Baktığımızda Nets’te henüz maça bile çıkmamış Ben Simmons, tam anlamıyla bir kayıp olarak duruyor ve bütün herkes de bu şekilde düşünüyor, belki ben hariç. Ben şahsen bu sürecin Ben Simmons’ı çok yıprattığına inansam da, medya ve halkın gözünde yerle bir olduğunu bilsem de kendisinin iyi gelebileceğini düşünenlerdenim. Gidebileceği en iyi takımlardan birine giden Ben Simmons, savunma konusunda vasat seviyede olan Nets’e bir şeyler katmasının yanında boyalı alanda ve ters eşleşmeden sayı bulabilecek uzun ve kalıplı bir oyuncu. Karakteristik durumu ve psikolojisi her ne kadar kötü etkilenmiş olsa da ben bunların onun potansiyelinden bir şey götürdüğüne inanmıyorum.

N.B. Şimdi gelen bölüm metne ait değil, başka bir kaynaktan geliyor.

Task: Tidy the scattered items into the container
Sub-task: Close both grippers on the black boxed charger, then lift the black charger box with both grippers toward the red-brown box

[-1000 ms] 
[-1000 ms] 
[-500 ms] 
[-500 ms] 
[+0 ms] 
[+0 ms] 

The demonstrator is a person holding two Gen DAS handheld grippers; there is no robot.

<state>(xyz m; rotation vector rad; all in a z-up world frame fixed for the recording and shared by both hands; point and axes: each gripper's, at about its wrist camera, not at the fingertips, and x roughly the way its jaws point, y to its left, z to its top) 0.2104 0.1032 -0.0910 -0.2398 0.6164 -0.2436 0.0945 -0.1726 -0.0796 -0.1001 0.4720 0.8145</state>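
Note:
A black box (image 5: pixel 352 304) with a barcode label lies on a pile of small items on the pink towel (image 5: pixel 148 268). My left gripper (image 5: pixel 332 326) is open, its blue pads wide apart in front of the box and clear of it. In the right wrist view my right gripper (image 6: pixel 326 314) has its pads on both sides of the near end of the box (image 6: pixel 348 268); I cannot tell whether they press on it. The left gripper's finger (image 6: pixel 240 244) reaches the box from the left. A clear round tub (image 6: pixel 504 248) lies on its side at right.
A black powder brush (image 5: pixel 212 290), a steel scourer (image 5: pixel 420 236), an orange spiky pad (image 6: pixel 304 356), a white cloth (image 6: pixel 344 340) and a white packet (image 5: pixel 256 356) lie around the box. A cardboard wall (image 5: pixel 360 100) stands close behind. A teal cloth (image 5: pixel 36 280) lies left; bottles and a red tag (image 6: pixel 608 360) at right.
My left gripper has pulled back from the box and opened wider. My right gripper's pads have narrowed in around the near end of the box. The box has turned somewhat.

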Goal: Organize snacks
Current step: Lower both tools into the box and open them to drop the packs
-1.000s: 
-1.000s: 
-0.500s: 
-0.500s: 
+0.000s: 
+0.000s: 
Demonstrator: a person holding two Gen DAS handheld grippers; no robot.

Antrenmanlarda attığı üç sayıların her ne kadar gerçekleşmesinin çok zor olduğunu düşünsem de Giannis Antetokounmpo gibi denemeye başlarsa, iyi yaptığı şeyleri yapmaya devam eder ve ilk senelerindeki gibi hem taraftar hem de takımı ile ilişkilerini iyi tutarsa çok başarılı olabileceğini düşünüyorum. Bunun yanında takasın diğer tarafında olan James Harden ile bir başarının çok zor olduğu bence geldiği günlerden beri ortaya çıkmıştı, kimya uyuşmazlığından ve sakatlıklardan kurtulamamışlardı. Son zamanlarında artık Houston’daki performansını sürdüremeyen, hakemlerin hedefi haline gelmiş ve fiziksel olarak da iyi durumda olmayan Harden, bir sonraki sezonda kontrat isteyecek. Bütün bunları değerlendirdiğimizde belki bu sezon içerisinde iyi bir takasmış gibi gözükürken, kontrat yenilendiğinde Harden’ın tam anlamıyla çok kötü bir duruma düşme tehlikesi de bulunduruyor.